ACTION ITEM:
Return all entries below exactly. Skip nothing.

Collected data entries:
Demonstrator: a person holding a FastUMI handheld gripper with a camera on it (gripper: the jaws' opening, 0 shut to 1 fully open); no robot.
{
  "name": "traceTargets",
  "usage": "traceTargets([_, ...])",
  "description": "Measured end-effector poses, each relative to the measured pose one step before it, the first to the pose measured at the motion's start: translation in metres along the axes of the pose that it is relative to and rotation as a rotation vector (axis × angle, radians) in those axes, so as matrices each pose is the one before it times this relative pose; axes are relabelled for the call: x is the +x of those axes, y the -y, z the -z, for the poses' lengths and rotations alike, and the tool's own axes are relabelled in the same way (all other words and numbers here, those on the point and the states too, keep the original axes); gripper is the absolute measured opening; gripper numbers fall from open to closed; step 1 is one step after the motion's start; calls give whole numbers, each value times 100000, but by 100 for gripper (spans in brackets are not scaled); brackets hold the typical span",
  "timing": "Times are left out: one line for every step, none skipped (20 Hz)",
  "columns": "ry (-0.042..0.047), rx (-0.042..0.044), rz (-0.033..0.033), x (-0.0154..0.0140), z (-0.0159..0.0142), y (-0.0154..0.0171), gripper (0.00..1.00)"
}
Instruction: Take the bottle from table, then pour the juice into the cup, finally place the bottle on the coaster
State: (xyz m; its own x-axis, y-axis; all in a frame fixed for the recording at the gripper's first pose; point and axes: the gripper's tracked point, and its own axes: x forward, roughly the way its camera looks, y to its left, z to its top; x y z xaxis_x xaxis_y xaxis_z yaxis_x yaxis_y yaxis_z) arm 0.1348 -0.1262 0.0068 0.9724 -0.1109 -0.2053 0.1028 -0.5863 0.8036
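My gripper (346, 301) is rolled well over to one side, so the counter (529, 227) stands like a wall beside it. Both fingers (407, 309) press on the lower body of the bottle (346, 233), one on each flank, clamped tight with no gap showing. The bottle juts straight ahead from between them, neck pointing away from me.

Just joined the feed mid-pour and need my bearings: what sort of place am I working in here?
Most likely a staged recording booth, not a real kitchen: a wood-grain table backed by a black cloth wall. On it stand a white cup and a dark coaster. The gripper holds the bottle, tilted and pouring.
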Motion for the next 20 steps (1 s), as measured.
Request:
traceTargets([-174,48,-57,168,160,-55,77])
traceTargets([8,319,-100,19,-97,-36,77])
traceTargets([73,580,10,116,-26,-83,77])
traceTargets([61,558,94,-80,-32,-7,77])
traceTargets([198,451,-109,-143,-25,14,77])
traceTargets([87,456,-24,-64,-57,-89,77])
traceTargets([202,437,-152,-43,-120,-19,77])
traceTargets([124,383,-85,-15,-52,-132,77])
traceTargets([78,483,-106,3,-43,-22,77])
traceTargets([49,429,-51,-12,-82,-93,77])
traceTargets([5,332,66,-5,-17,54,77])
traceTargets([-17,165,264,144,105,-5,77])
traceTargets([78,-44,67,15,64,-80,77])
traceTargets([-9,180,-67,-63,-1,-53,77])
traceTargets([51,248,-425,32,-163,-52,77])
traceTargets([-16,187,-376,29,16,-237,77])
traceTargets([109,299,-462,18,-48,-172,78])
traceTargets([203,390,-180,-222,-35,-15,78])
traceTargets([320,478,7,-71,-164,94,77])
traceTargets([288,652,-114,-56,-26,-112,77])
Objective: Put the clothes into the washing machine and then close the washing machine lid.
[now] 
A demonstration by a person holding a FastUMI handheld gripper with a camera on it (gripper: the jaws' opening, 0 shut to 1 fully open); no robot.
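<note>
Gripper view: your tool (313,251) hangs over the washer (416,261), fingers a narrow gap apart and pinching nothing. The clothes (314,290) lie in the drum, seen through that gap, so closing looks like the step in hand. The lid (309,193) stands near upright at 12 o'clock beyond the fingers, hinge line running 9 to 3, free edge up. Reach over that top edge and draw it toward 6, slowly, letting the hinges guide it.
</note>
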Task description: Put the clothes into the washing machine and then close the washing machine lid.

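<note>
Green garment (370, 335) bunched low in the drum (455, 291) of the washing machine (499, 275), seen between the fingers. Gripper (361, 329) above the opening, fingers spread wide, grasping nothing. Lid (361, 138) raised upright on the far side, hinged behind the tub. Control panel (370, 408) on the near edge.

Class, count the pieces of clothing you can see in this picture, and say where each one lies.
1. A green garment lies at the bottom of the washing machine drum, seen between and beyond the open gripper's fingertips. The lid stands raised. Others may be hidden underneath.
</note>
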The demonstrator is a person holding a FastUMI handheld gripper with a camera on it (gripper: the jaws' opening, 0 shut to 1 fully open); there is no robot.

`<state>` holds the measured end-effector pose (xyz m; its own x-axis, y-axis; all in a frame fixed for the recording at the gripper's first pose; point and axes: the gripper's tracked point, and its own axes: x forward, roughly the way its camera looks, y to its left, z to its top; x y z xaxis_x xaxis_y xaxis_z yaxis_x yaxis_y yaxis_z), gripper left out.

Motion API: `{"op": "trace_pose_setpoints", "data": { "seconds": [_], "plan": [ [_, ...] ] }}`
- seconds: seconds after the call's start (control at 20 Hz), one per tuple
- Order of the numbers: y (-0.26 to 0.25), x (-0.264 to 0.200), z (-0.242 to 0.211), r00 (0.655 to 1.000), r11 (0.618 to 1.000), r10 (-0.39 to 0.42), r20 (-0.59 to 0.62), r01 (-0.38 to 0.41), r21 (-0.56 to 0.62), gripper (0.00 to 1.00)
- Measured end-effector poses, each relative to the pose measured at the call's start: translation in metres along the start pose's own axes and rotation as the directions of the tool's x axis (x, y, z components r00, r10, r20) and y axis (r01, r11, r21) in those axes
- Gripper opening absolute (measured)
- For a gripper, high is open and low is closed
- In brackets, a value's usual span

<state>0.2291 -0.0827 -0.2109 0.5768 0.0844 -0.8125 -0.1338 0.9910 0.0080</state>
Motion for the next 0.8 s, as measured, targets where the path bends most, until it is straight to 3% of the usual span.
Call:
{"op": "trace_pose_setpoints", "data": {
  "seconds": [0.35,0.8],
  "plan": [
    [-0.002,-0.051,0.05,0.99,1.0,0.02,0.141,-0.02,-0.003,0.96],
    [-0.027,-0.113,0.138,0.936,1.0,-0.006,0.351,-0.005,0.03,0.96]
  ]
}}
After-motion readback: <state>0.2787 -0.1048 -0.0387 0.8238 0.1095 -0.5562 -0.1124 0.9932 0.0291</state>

RESULT FOR THIS TASK:
Demonstrator: a person holding a FastUMI handheld gripper with a camera on it (gripper: the jaws' opening, 0 shut to 1 fully open); no robot.
{
  "name": "traceTargets",
  "usage": "traceTargets([_, ...])",
  "description": "Measured end-effector poses, each relative to the measured pose one step before it, the first to the pose measured at the motion's start: translation in metres along the axes of the pose that it is relative to and rotation as a rotation vector (axis × angle, radians) in those axes, so as matrices each pose is the one before it times this relative pose; axes are relabelled for the call: x is the +x of those axes, y the -y, z the -z, for the poses' lengths and rotations alike, and the tool's own axes are relabelled in the same way (all other words and numbers here, those on the point and the states too, keep the original axes); gripper is the absolute measured opening; gripper numbers fall from open to closed; step 1 is one step after the motion's start; calls give whole numbers, each value times 100000, but by 100 for gripper (spans in brackets are not scaled); brackets hold the typical span",
  "timing": "Times are left out: one line for every step, none skipped (20 Hz)",
  "columns": "ry (-0.042..0.047), rx (-0.042..0.044), rz (-0.033..0.033), x (-0.0154..0.0140), z (-0.0159..0.0142), y (-0.0154..0.0171), gripper (0.00..1.00)"
}
Instruction: Take the bottle from table, then pour the juice into the cup, finally place the bottle on the coaster
State: (xyz m; its own x-axis, y-axis; all in a frame fixed for the recording at the gripper's first pose; point and axes: the gripper's tracked point, and its own axes: x forward, roughly the way its camera looks, y to its left, z to its top; x y z xaxis_x xaxis_y xaxis_z yaxis_x yaxis_y yaxis_z) arm 0.1348 -0.1262 0.0068 0.9724 -0.1109 -0.2053 0.1028 -0.5863 0.8036
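My gripper (346, 301) is rolled well over to one side, so the counter (529, 227) stands like a wall beside it. Both fingers (407, 309) press on the lower body of the bottle (346, 233), one on each flank, clamped tight with no gap showing. The bottle juts straight ahead from between them, neck pointing away from me.

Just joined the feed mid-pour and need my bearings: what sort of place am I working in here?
Most likely a staged recording booth, not a real kitchen: a wood-grain table backed by a black cloth wall. On it stand a white cup and a dark coaster. The gripper holds the bottle, tilted and pouring.
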Motion for the next 20 steps (1 s), as measured.
Request:
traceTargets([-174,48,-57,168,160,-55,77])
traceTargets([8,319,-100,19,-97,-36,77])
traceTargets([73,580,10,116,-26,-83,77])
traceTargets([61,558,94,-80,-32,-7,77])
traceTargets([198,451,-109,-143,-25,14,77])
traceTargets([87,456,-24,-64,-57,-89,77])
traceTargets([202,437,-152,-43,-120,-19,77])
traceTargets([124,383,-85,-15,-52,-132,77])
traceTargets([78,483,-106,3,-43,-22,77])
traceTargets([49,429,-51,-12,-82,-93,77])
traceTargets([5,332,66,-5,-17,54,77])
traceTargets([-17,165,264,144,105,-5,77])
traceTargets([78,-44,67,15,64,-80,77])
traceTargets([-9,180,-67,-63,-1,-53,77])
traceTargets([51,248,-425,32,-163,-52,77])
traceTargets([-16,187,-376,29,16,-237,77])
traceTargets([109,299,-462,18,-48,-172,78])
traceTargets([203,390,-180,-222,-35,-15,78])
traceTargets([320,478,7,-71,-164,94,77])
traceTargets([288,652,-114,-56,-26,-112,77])
Objective: Put the clothes into the washing machine and then close the washing machine lid.
[now] 
A demonstration by a person holding a FastUMI handheld gripper with a camera on it (gripper: the jaws' opening, 0 shut to 1 fully open); no robot.
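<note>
Gripper view: your tool (313,251) hangs over the washer (416,261), fingers a narrow gap apart and pinching nothing. The clothes (314,290) lie in the drum, seen through that gap, so closing looks like the step in hand. The lid (309,193) stands near upright at 12 o'clock beyond the fingers, hinge line running 9 to 3, free edge up. Reach over that top edge and draw it toward 6, slowly, letting the hinges guide it.
</note>
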Task description: Put the clothes into the washing machine and then close the washing machine lid.

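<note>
Green garment (370, 335) bunched low in the drum (455, 291) of the washing machine (499, 275), seen between the fingers. Gripper (361, 329) above the opening, fingers spread wide, grasping nothing. Lid (361, 138) raised upright on the far side, hinged behind the tub. Control panel (370, 408) on the near edge.

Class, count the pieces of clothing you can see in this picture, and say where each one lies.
1. A green garment lies at the bottom of the washing machine drum, seen between and beyond the open gripper's fingertips. The lid stands raised. Others may be hidden underneath.
</note>
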The demonstrator is a person holding a FastUMI handheld gripper with a camera on it (gripper: the jaws' opening, 0 shut to 1 fully open); there is no robot.

`<state>` holds the measured end-effector pose (xyz m; its own x-axis, y-axis; all in a frame fixed for the recording at the gripper's first pose; point and axes: the gripper's tracked point, and its own axes: x forward, roughly the way its camera looks, y to its left, z to its top; x y z xaxis_x xaxis_y xaxis_z yaxis_x yaxis_y yaxis_z), gripper left out.

Motion API: `{"op": "trace_pose_setpoints", "data": { "seconds": [_], "plan": [ [_, ...] ] }}`
- seconds: seconds after the call's start (control at 20 Hz), one per tuple
- Order of the numbers: y (-0.26 to 0.25), x (-0.264 to 0.200), z (-0.242 to 0.211), r00 (0.655 to 1.000), r11 (0.618 to 1.000), r10 (-0.39 to 0.42), r20 (-0.59 to 0.62), r01 (-0.38 to 0.41), r21 (-0.56 to 0.62), gripper (0.00 to 1.00)
- Measured end-effector poses, each relative to the pose measured at the call's start: translation in metres along the start pose's own axes and rotation as the directions of the tool's x axis (x, y, z components r00, r10, r20) and y axis (r01, r11, r21) in those axes
- Gripper opening absolute (measured)
- For a gripper, high is open and low is closed
- In brackets, a value's usual span

<state>0.2291 -0.0827 -0.2109 0.5768 0.0844 -0.8125 -0.1338 0.9910 0.0080</state>
Motion for the next 0.8 s, as measured, targets where the path bends most, until it is straight to 3% of the usual span.
Call:
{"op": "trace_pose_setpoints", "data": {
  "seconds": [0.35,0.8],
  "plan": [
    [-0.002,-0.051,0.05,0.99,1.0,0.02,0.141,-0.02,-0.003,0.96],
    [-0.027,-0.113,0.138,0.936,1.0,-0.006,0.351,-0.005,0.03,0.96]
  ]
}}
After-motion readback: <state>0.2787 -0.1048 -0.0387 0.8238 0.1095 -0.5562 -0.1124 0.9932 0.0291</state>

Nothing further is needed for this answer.